Because the attribute being plotted on the x-axis is categorical, the order we put it in is irrelevant. Cats could be the first bar. dogs could be the first bar. Or fish or turtles. (This is quite different from a histogram of a quantitative attribute in which the values being plotted (numbers) have a distinct order.) Depending on which order we put the pets in the plot, the shape would change. That is why we cannot describe the shape of a categorical attribute.

Despite not being able to describe the shape, we can describe the center of a distribution of a categorical attribute. The typical value (center) that we describe with a categorical attribute is the mode. In our pet example cats are the pet that is owned most often.

The way we described variation for a quantitative attribute—describing the overall range and the range for most cases—does not work as well for categorical attributes. Instead, we need to think about how similar or dissimilar the counts/proportions for the different categories compare. For example, consider the following two plots of pet ownership.

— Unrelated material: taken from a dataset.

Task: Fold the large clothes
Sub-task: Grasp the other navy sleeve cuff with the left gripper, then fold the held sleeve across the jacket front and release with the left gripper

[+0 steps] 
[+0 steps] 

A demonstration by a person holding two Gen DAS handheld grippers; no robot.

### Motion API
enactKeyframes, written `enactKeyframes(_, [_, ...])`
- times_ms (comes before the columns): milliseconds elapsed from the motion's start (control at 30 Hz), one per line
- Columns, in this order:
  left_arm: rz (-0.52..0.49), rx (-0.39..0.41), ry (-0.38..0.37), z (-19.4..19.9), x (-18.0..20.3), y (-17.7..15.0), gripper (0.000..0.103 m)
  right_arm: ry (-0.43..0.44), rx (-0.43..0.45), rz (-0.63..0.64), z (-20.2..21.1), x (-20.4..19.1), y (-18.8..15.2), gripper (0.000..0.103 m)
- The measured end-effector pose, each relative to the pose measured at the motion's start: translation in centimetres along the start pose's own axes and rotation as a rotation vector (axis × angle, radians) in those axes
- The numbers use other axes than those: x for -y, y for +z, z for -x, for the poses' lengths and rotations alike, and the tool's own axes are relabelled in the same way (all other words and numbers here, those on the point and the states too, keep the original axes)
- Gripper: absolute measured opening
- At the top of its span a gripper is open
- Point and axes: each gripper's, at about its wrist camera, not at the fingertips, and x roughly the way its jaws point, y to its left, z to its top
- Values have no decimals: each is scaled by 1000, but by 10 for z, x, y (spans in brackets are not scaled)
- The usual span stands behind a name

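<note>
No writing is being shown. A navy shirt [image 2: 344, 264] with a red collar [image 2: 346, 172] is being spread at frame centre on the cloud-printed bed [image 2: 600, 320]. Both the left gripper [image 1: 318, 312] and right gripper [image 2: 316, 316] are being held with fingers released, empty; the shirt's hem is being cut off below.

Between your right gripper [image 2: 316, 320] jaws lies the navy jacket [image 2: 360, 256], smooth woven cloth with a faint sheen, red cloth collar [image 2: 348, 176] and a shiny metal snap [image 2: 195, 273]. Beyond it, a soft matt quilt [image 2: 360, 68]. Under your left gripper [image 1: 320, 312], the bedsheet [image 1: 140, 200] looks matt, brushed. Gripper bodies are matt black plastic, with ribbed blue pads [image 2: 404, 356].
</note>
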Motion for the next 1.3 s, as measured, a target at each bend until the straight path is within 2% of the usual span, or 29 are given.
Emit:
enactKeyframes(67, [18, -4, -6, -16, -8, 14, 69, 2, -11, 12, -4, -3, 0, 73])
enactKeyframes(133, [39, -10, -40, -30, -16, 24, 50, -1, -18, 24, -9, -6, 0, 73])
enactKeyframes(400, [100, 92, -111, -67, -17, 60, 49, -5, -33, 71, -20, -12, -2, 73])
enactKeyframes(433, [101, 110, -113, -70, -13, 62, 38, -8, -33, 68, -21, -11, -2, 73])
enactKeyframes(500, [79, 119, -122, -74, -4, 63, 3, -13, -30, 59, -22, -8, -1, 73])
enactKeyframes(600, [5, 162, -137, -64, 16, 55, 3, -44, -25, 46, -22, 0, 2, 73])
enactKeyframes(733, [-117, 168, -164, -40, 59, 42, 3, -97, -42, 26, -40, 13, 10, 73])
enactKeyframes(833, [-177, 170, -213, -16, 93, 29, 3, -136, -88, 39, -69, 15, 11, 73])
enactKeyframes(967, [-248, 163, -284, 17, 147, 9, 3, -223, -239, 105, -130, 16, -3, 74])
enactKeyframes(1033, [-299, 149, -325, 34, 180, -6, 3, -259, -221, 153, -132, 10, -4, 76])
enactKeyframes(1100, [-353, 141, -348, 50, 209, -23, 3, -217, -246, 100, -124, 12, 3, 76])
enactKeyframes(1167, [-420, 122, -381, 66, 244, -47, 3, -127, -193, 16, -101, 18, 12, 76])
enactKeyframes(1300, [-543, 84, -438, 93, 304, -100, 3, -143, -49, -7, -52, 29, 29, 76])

Two bar charts of the number of pets owned for 11 pet owners.
(a) This bar chart shows low variability in the number of pets owned.
Two bar charts of the number of pets owned for 11 pet owners.
(b) This bar chart shows high variability in the number of pets owned.
Figure 5.7: Two bar charts of the number of pets owned for 11 pet owners.

In both plots, there are 11 total pet owners and cats are the typical (modal) pet owned. The best way to think about variation in a categorical attribute is to think of it like “diversity”. In our example, we would ask “how diverse are the types of pets that people own?”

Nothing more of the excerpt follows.